An original creation. Made with walleye caught from one of Ontario’s many lakes, which I breaded myself. Sweet Mary mother of Jabberwocky Jesus, that’s some damn good eats!

Part of the high art of making burritos is knowing how much filling one tortilla can handle. If you try to stuff too much in a single burrito, the whole thing is bound to split at the sides and fall apart sometime during the cooking process. A fictional world vastly different from the familiar is a lot like that burrito. There’s only so much you can put on a tortilla of a hundred thousand words. I initially set out to make SILVER BROWN less grandiose than any of my previous attempts to write a novel, but still found myself trying to stuff a trilogy’s worth of filling in that tortilla. More pre-planning was required for the project, methinks. Next time I mustn’t allow myself to become so distracted with the world in which the story is set that I forget to actually tell the story.



There are also questions swirling in my mind about whether there is still a public appetite for dystopian fiction, now that the present state of human society has taken on a dystopian air.
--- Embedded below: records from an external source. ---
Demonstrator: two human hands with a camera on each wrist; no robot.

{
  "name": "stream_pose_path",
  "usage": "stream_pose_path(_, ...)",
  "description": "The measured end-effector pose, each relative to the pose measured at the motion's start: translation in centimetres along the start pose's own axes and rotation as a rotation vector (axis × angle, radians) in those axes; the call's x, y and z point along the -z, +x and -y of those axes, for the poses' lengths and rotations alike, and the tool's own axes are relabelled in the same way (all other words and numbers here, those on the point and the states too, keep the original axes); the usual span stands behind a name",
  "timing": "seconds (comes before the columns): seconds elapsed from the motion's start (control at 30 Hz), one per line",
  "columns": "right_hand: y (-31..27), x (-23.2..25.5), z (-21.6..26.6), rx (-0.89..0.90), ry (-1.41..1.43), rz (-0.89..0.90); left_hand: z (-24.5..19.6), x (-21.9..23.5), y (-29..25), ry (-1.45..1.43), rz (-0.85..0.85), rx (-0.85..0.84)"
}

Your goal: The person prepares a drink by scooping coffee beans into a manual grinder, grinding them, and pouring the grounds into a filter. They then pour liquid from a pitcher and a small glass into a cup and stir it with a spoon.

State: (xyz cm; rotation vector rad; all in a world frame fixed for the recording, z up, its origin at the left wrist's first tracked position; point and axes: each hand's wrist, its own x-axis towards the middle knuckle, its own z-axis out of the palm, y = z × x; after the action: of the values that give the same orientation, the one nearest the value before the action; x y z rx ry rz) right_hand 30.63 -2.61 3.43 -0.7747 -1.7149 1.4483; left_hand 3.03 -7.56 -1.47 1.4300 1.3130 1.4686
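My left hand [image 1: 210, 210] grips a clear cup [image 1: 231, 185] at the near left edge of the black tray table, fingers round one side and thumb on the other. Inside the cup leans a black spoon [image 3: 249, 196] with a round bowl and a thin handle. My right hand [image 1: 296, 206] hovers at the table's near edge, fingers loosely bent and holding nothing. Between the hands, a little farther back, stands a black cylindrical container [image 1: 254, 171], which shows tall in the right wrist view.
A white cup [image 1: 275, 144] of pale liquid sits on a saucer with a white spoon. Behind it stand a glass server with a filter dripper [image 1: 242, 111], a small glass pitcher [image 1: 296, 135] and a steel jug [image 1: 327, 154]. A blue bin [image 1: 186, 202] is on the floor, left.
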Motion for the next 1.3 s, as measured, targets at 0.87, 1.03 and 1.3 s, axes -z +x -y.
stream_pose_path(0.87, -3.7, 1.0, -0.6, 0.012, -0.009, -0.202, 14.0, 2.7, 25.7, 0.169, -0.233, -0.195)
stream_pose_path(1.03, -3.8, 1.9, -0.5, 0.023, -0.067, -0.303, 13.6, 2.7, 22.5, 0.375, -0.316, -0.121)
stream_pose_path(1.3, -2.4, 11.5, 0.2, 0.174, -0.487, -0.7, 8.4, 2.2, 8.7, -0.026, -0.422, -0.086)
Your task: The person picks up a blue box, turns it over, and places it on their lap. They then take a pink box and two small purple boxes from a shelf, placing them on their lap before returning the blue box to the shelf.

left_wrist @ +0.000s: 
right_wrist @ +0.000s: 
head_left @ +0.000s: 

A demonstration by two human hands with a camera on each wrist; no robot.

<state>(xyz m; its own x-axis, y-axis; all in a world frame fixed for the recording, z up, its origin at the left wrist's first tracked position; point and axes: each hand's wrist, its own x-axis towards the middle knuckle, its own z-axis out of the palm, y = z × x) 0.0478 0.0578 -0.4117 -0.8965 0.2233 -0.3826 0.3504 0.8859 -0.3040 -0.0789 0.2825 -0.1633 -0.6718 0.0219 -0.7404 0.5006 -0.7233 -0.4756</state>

The world humanity lived in when I first started working on SILVER BROWN has since molted. Its new instar bears a closer resemblance to the Environment of my story, in that it’s a world where technology and mass-ignorance has run amok. Hence I must ask myself: would people actually pay money to read this yarn I’m working on? Part of the reason why people read novels is for the escapism. They might be reluctant to read something that hits painfully too close to home. I could be dead wrong; the jury’s still out on that one. Black Mirror has temporarily ceased production because the producers thought it would be too depressing for people to watch in light of that microscopic Cthulhu coming along and ruining everything. Yet according to hard statistics, people are watching movies like Outbreak while they’re in quarantine.

Uncertainties about a potential audience don’t justify a literary facelift as much as the story’s heroine, however. Florys MacNab was subconsciously conceived as a satirical caricature of the vapidly callous materialism exhibited by more than a few people I met back in the day when I worked in one of Canada’s wealthiest neighbourhoods. There’s certainly a place for a character of this ilk in fiction, but in retrospect it was a mistake to make her the protagonist. I’m finding it next to impossible to root for somebody who values things over people, whose entire modus operandi revolves around acquiring and flaunting status symbols and making other people jealous. If I can’t root for that somebody, it’s unlikely my audience will be able to either.

This fictional world I’ve created demands a main character who is at least somewhat flexible and adaptable, who approaches novel phenomena with a certain level of curiosity. That’s not Florys. Florys is way too narrow-minded and hardheaded to be the main character. She would work better as a secondary character. One who repeatedly complicates things for the hero, and (probably) dies in the story’s third act for dramatic effect.



I guess I shouldn’t feel bad about things not working out this time around. As a certain wise man once said…

…but at least I’ve spent enough time wallowing in that shit that new vegetation can start growing on me. I was thinking about going with the same basic plot device, but with a completely different perspective, major characters reworked and fine-tuned (except Sherman, he’s perfect the way he is). Before I start germinating anything new on my ass however, I shall disperse the last of the current yield in the summer. The final chapters are the strangest in the whole book, so of course I’m going to tweet that shit.